--- EXERCISE DIRECTIONS ---
Give back, word for word, the lines in the listing below from the one holding "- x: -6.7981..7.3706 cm" down to the one holding "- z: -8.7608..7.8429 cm", both ends included.

--- PROVIDED MATERIAL ---
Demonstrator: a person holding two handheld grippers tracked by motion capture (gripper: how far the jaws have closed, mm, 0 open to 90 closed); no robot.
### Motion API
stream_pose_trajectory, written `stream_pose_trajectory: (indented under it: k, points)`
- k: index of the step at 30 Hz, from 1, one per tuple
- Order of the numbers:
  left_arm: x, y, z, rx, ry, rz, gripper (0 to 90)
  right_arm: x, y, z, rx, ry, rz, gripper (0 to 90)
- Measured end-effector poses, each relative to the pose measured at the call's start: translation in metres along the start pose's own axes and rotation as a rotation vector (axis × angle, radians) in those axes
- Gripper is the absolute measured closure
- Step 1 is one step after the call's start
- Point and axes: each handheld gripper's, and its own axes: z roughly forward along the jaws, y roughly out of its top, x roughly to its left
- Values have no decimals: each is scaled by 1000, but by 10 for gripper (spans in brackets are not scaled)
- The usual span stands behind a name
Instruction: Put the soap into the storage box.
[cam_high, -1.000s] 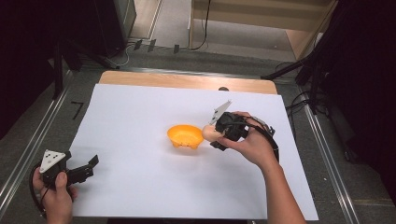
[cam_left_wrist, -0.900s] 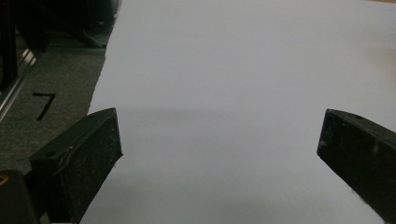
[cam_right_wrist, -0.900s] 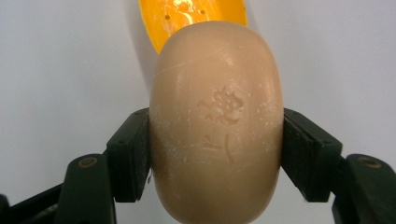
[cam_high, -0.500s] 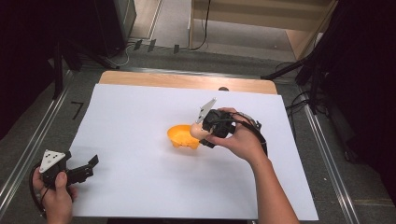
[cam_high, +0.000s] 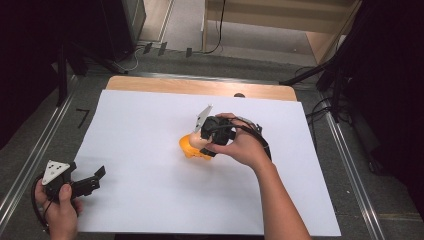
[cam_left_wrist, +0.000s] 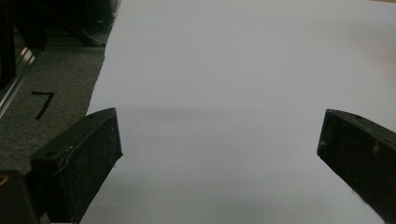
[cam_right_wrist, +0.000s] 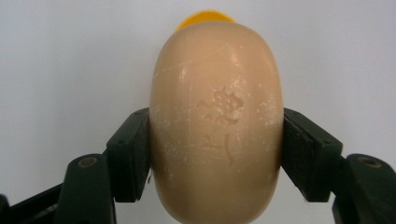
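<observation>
Since the earlier frames, the right gripper is travelling left across the paper and is now standing over the orange bowl. Its jaws are clamping a beige soap by the sides, above the bowl. At the near left corner, the left gripper is resting with jaws apart, holding nothing.

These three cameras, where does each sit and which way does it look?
High view: above the person's side, looking forward and down on the white sheet; both forearms and tongs show.
Left gripper view: on the left tongs, looking along open jaws over bare sheet.
Right gripper view: on the right tongs, clamped on a beige soap.
Shared: the orange bowl shows in the high and right gripper views.
</observation>
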Motion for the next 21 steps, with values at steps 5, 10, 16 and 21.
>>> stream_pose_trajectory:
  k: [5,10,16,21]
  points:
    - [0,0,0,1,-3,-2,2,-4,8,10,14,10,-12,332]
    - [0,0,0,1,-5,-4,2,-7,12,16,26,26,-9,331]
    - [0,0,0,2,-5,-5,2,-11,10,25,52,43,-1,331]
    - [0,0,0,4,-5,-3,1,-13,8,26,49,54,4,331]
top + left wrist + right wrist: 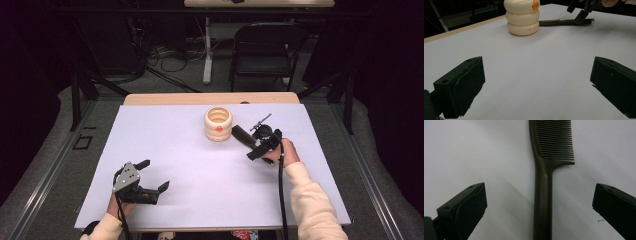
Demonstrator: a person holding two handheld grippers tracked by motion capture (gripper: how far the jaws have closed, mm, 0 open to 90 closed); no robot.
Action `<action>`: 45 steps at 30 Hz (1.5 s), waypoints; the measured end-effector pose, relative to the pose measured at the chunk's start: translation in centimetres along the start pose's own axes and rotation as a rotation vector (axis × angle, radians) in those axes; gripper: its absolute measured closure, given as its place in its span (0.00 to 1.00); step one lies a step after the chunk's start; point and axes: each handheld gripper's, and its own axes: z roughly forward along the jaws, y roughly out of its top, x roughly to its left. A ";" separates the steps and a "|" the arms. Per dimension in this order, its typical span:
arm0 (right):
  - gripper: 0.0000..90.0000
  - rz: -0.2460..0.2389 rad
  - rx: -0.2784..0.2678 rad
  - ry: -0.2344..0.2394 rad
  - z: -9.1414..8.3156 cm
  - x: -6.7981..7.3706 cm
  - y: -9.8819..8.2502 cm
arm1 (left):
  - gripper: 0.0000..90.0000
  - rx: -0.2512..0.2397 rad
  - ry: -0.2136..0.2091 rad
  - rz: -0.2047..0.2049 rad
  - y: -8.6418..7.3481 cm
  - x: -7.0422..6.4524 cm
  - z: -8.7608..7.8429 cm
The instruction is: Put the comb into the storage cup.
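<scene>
Right gripper (540, 202) jaws wide apart astride comb (543, 195) handle at frame centre, untouched; I'd drop lower, centre it, then squeeze squarely.

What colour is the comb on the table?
The comb is dark brown, best seen in the right gripper view.

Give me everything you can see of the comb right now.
The comb is dark brown, plastic by the look, one piece: a long straight handle and a row of fine teeth along one side of the head. It lies flat on the white table, right of the cream ribbed cup and apart from it. The right gripper straddles the handle, jaws open, pads off it.
</scene>
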 end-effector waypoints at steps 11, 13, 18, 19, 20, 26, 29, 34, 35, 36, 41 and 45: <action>0.42 0.019 -0.027 -0.047 1.1 0.6 0.7 | 0.00 -0.002 -0.001 0.000 0.0 0.0 0.0; 0.49 -0.013 -0.022 -0.052 1.1 0.5 0.8 | 0.00 0.002 -0.001 0.001 0.0 0.0 0.0; 0.60 -0.031 0.000 -0.068 1.3 0.7 1.0 | 0.00 0.002 -0.001 0.002 0.0 0.0 0.0; 0.62 -0.038 0.009 -0.071 1.2 0.7 1.1 | 0.00 0.003 -0.001 0.002 0.0 0.0 0.0; 0.64 -0.040 0.010 -0.070 1.3 0.7 1.1 | 0.00 0.003 -0.002 0.003 0.0 0.0 0.0; 0.72 -0.043 0.028 -0.072 1.5 0.9 1.3 | 0.00 0.004 -0.003 0.004 0.0 0.0 0.0; 0.76 -0.031 0.034 -0.077 1.6 1.0 1.3 | 0.00 0.004 -0.002 0.004 0.0 0.0 0.0; 0.78 -0.023 0.042 -0.076 1.8 0.7 1.3 | 0.00 0.004 -0.003 0.005 0.0 0.0 0.0; 0.78 -0.008 0.049 -0.072 1.8 0.7 1.3 | 0.00 0.004 -0.003 0.005 0.0 0.0 0.0; 0.78 -0.018 0.084 -0.074 1.5 0.6 1.5 | 0.00 0.005 -0.003 0.006 0.0 0.0 0.0; 0.79 0.017 0.049 -0.043 1.9 0.2 1.4 | 0.00 0.005 -0.003 0.006 0.0 0.0 0.0; 0.80 0.043 0.047 -0.029 1.8 0.0 1.3 | 0.00 0.007 -0.004 0.006 0.0 0.0 0.0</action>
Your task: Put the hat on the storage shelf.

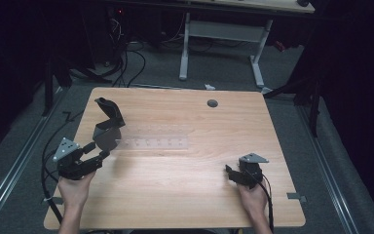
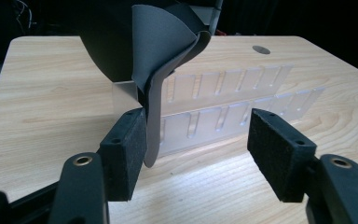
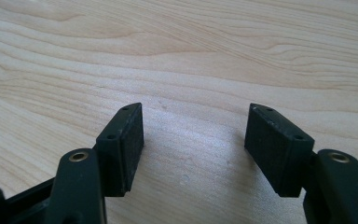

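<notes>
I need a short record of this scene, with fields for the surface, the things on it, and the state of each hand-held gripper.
surface: wooden table
things: clear rack lying flat; dark sheet curled, at the rack's left end
left hand-held gripper: open, the sheet's edge against its left pad, right pad clear
right hand-held gripper: open, nothing between the jaws, over bare table
</notes>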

--- PROBLEM SOLUTION ---
  - x: -6.7981..7.3706 cm
  - y: -9.8819..8.2502 cm
arm1 (left):
  - gripper: 0.0000..90.0000
  - rx: -0.2512..0.2397 rad
  - ry: -0.2136..0.2091 rad
  - rz: -0.2047..0.2049 rad
  - y: -8.6418..7.3481 cm
  - x: -7.0422..6.4524 cm
  - z: -8.7608..7.8429 cm

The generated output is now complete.